La figura de Juan de Mesa y Velasco, uno de los artistas cordobeses más valorados, permaneció olvidada durante siglos, incluida su propia ciudad. La misma que, en la noche del segundo viernes de la Cuaresma de 2017, se ha rendido ante uno de los grandes genios de la imaginería. La recreación de una de las partes fundamentales de su vida tenía lugar en la antigua iglesia de la Magdalena, donde se colgó el cartel de “no hay billetes”, para contemplar la función teatral que adapta la novela del desaparecido Fernando Carrasco, El hombre que esculpió a Dios. La representación llevada a cabo por la compañía hispalense, La Contenida, ha obtenido un éxito sin paliativos.

Juan de Mesa
Representación de “El hombre que esculpió a Dios”, en la iglesia de la Magdalena./Foto: Jesús Caparrós

El momento histórico en que Juan de Mesa realizaba su obra más universal, Jesús de Gran Poder, centraba una trama en la que la maestría y compromiso de los actores que la representan ha hecho las delicias de un público entregado. Una obra, además, que se ha representado en un templo al que el atrezzo devolvía al esplendor del barroco, al genio del escultor bautizado -tan cerca de dicho enclave- en San Pedro, a la figura imponente de su maestro, Juan Martínez Montañés; así como a la relación personal del autor del grupo escultórico de las Angustias con su esposa, María de Flores.

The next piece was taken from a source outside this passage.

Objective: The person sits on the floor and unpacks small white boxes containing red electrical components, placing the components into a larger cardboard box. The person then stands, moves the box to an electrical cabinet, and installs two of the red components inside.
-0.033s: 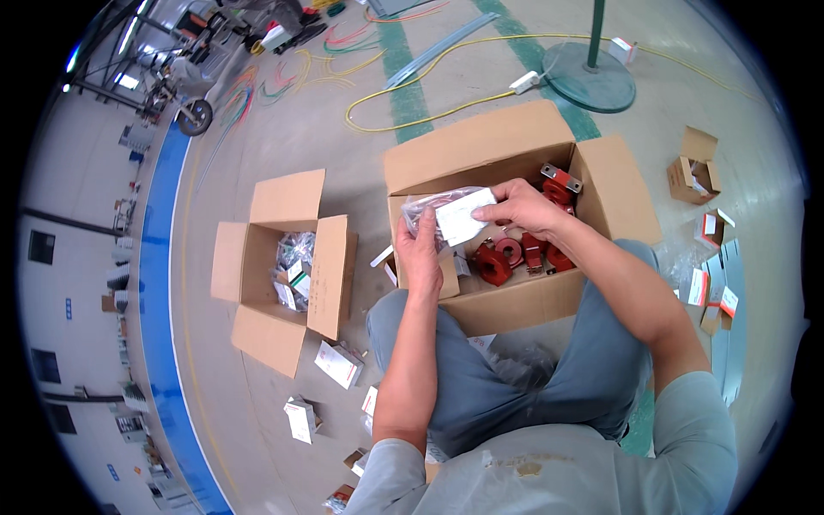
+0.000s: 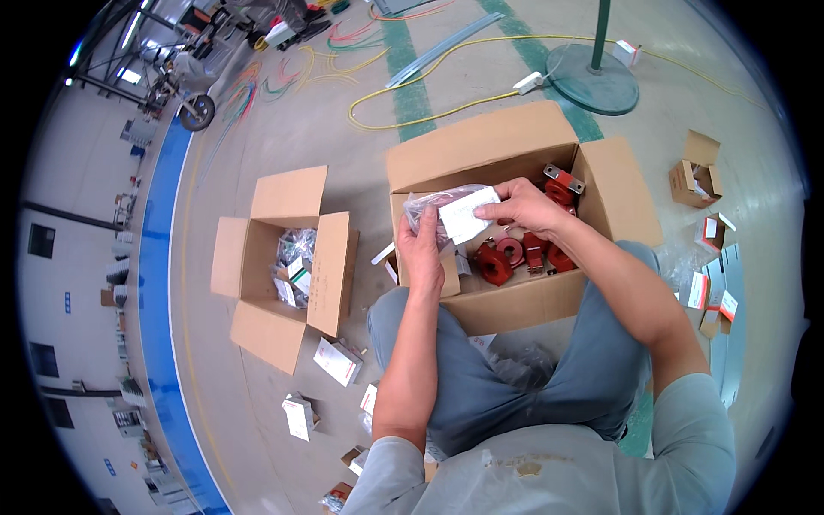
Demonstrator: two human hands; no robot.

El salto en el tiempo supone algo más que una función teatral. Así, los asistentes -que formaban cola bastante tiempo antes de que se abrieran las puertas de la Magdalena- realizaban algo más que un homenaje a una de las personalidades que cambiaron, por sí mismas, la forma de contemplar la Semana Santa. Y esto ha sido posible gracias a la iniciativa de una hermandad, la del Vía Crucis. El beneficio que la corporación del Lunes Santo ha aportado es doble puesto que además de aportar cultura y recuperación histórica, los beneficios de este acontecimiento irán destinados a obra social. Estos fines benéficos ya se hallaban muy presentes en el siglo XVII, en la época de un Juan de Mesa, que nunca pasará de moda.